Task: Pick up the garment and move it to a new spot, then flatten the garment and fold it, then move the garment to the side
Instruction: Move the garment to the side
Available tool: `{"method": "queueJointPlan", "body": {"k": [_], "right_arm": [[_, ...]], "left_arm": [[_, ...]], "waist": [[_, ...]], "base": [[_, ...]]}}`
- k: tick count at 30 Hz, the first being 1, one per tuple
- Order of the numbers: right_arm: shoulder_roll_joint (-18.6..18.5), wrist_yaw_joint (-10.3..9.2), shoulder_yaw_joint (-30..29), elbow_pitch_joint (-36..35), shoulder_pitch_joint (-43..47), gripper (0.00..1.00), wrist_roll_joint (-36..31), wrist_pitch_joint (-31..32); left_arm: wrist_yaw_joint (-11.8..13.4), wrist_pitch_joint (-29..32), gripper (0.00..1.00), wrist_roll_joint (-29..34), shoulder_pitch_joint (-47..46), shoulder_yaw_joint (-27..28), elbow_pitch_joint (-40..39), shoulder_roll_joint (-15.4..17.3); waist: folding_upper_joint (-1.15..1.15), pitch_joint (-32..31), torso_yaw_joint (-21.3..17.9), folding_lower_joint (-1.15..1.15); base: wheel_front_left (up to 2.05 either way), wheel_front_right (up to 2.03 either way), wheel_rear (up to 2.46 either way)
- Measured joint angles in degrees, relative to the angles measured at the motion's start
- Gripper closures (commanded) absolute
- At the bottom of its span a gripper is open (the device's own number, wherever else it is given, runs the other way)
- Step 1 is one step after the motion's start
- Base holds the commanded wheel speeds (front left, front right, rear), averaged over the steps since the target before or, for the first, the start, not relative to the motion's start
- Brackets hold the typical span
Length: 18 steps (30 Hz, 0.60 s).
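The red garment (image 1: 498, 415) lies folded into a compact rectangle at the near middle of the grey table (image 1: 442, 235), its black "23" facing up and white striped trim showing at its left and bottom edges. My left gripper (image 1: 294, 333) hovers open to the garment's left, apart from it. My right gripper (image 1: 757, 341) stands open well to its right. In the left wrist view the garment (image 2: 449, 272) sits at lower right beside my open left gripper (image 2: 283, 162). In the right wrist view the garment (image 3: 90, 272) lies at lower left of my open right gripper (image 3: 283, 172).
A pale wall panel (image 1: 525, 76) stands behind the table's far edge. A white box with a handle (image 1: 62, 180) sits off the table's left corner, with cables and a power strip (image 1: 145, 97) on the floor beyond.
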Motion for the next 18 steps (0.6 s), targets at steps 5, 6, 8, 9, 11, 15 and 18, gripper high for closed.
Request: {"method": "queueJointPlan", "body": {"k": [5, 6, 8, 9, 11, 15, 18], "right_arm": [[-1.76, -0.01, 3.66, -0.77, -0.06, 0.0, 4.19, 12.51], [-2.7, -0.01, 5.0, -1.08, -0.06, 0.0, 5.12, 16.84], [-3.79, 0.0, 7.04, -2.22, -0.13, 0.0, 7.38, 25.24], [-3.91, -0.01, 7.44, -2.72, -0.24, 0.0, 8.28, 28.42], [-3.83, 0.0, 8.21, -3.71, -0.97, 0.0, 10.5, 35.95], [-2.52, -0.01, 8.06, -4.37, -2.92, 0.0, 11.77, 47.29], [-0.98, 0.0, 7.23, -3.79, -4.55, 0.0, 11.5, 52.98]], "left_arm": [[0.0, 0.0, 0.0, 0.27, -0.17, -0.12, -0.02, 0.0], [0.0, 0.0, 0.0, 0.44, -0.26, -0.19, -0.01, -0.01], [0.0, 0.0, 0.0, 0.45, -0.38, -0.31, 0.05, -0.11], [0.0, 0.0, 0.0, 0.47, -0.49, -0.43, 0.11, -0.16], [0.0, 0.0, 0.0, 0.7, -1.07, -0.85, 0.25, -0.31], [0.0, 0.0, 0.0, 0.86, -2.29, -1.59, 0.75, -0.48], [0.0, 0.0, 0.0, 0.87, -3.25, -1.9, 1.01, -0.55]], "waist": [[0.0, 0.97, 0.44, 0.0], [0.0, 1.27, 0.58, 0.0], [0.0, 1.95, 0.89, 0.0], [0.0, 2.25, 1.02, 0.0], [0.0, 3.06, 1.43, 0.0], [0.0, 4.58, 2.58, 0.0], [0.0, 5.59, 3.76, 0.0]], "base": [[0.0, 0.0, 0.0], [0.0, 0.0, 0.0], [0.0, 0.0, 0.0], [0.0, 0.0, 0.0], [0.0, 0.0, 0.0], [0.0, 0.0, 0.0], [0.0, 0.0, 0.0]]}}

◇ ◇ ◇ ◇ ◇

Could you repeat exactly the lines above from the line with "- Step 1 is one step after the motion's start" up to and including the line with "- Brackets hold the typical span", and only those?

- Step 1 is one step after the motion's start
- Base holds the commanded wheel speeds (front left, front right, rear), averaged over the steps since the target before or, for the first, the start, not relative to the motion's start
- Brackets hold the typical span

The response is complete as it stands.